■ WORK INSTRUCTIONS ■
In the material below, find each line with the word "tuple" and copy it.

——————

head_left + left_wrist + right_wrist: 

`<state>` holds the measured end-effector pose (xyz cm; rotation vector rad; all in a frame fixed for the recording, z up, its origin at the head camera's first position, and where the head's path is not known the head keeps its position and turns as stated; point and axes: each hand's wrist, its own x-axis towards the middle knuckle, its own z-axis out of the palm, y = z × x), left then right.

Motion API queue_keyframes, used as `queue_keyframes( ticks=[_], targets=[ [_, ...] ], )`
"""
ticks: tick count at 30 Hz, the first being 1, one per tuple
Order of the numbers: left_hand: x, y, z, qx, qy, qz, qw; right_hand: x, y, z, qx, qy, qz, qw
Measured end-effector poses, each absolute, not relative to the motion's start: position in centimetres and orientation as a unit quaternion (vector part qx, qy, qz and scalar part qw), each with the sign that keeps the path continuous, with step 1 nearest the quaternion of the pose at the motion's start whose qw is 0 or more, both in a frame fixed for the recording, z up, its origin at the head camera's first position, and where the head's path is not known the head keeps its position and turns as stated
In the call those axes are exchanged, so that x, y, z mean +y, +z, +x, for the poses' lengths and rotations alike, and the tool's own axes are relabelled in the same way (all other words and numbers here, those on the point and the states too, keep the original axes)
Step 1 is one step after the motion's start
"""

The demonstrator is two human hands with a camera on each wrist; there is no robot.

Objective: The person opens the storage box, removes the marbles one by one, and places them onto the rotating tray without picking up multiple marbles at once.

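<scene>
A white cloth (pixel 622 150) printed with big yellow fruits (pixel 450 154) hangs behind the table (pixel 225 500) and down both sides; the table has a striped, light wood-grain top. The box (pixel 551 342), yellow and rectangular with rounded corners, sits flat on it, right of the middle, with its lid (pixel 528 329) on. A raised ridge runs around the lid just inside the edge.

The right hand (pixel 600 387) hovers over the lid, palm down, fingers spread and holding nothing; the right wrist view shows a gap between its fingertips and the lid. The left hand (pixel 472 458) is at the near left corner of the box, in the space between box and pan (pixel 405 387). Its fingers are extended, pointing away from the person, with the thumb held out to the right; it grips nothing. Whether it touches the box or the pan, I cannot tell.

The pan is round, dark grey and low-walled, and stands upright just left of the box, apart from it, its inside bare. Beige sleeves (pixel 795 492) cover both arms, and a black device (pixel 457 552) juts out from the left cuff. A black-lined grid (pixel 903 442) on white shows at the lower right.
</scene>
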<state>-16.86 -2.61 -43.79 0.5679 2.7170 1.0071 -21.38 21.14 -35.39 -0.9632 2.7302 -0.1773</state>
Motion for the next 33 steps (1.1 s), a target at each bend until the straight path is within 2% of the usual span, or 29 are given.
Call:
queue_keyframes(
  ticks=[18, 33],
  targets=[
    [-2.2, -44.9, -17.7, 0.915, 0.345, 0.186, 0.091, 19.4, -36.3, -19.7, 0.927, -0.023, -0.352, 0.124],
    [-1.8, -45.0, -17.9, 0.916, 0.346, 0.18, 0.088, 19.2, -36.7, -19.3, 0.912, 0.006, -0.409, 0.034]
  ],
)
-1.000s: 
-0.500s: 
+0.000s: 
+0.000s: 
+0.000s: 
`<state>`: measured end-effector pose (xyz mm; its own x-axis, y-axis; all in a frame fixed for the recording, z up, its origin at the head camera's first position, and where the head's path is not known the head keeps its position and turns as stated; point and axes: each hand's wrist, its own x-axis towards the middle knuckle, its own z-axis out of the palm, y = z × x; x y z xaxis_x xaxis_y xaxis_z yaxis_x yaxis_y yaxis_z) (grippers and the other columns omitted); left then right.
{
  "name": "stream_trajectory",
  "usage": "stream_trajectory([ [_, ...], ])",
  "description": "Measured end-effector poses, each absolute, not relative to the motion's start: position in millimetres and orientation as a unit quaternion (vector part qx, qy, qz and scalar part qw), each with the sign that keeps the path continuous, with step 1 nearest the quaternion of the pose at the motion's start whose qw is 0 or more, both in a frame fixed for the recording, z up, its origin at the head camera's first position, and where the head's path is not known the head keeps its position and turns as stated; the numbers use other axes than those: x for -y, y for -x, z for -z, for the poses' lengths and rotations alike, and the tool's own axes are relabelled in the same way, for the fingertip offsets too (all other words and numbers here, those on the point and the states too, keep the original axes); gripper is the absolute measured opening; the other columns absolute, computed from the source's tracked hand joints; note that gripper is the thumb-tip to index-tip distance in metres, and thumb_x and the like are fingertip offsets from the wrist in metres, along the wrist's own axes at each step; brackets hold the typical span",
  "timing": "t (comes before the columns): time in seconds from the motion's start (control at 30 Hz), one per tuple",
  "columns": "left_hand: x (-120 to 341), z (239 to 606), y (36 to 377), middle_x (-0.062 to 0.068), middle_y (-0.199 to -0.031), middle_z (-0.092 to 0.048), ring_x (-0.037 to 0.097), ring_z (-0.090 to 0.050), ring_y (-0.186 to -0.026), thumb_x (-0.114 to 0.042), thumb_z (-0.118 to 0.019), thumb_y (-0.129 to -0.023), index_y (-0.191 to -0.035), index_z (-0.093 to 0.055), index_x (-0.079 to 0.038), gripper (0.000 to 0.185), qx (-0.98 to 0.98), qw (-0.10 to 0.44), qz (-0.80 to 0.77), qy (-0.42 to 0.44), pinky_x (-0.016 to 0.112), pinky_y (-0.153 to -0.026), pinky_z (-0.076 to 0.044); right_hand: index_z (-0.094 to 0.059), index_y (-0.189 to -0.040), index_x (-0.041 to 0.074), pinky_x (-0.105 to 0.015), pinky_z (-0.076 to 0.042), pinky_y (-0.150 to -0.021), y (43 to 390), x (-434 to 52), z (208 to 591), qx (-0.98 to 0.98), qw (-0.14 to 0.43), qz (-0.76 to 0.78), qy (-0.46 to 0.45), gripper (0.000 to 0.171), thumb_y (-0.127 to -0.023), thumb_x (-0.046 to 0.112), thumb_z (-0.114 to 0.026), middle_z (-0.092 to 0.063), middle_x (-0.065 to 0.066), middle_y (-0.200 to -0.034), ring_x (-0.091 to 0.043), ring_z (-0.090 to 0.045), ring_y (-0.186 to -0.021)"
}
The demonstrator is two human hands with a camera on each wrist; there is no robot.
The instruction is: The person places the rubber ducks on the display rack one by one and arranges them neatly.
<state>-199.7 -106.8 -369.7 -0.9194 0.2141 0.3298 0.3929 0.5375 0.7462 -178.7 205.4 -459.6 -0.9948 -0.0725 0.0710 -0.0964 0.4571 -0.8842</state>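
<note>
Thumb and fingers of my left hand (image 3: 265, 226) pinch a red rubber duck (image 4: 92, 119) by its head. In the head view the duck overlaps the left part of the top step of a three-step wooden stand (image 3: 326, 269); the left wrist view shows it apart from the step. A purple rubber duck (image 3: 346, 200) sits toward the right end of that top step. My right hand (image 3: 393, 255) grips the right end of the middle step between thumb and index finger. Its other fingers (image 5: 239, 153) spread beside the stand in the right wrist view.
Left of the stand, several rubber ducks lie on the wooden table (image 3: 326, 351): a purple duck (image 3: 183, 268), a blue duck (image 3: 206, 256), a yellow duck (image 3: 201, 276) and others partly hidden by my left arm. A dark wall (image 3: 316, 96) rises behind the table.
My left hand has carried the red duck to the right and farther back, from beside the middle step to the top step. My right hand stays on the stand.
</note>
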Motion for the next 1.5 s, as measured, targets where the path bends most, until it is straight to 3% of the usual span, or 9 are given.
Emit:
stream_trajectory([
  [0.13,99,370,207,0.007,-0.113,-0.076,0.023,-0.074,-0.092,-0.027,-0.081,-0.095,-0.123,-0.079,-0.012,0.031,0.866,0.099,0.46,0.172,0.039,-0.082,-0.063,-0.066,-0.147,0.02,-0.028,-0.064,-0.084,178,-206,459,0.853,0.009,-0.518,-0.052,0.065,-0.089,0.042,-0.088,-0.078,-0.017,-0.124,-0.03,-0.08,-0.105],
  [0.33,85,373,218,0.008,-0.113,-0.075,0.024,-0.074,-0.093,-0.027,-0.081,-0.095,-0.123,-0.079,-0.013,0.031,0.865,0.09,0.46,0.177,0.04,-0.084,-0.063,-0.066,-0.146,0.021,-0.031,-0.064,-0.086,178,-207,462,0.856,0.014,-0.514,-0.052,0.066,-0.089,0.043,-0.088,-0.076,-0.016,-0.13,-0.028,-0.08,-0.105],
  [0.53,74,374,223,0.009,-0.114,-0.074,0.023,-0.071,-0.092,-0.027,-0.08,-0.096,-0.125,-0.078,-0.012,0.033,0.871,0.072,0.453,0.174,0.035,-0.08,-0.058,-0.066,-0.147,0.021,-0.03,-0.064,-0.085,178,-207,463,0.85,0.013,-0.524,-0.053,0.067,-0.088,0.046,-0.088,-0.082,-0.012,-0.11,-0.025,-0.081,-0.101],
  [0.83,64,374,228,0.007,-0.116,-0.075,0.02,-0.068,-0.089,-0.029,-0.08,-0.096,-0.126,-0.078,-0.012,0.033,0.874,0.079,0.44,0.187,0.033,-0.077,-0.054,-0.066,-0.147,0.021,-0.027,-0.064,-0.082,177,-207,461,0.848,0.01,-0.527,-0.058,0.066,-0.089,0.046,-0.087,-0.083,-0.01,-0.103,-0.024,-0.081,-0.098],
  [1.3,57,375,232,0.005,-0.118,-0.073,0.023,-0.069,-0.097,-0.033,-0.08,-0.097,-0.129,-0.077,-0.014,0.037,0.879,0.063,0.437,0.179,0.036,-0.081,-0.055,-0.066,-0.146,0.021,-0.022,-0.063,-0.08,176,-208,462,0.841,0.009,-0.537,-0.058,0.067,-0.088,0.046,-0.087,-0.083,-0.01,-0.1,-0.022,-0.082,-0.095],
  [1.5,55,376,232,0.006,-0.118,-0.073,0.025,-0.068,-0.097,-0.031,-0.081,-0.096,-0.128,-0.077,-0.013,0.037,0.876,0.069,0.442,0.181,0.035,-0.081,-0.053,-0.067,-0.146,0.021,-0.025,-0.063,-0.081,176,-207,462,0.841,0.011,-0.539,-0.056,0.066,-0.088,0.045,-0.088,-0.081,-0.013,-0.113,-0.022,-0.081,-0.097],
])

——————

■ SOLUTION ■
ticks: tick count at 30 Hz, the first being 1, one per tuple
  "timing": "t (comes before the columns): time in seconds from the motion's start (control at 30 Hz), one per tuple",

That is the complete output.